Saya mencoba membayangkan rentetan sebab akibat peristiwa yang mungkin dipandang aktivis perempuan sebagai kejahatan seorang suami terhadap sang istri itu. Apa yang saya rasakan?
Anehnya ketimbang telah merasa melakukan kejahatan saya lebih merasa telah dihianati oleh seorang istri yang dulu dicintai-dinikahi dan lalu saya banting tulang mati-matian untuk menafkahinya hanya untuk urusan yang saya pandang tak seberapa. Sebab bila memang demi cinta toh urusan mood bahkan urusan lelah dapat dikesampingkan. Sehingga rasanya keterlaluan banget kalau sang istri mengadukan suami nya ke polisi akibat persoalan tersebut.

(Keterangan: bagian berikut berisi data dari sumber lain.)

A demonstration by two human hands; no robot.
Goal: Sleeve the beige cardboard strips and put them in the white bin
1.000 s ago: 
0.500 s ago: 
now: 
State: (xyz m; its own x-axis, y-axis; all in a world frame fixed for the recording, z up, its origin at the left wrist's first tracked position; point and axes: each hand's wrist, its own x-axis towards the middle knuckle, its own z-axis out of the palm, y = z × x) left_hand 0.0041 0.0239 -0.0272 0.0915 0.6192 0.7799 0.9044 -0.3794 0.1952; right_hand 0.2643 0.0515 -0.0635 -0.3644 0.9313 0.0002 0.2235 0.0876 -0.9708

Entahlah apakah sang aktifis pejuang kesetaraan perempuan tadi dapat mendalami-menghayati serta merasakan apa yang seorang suami seperti saya ikut rasakan ? Ataukah yang ada dalam benaknya hanya persoalan kesetaraan-kesetaraan-kesetaraan... hak asasi, hak asasi, dan hak asasi.
Berlanjut,lalu saya pun mencoba membayangkan se keluarnya dari penjara akibat melakukan kekerasan seksual terhadap istri tersebut.saya membayangkan,apakah masih akan tersisa rasa cinta terhadap sang istri yang telah menjebloskan saya ke penjara hanya karena persoalan tak seberapa tersebut?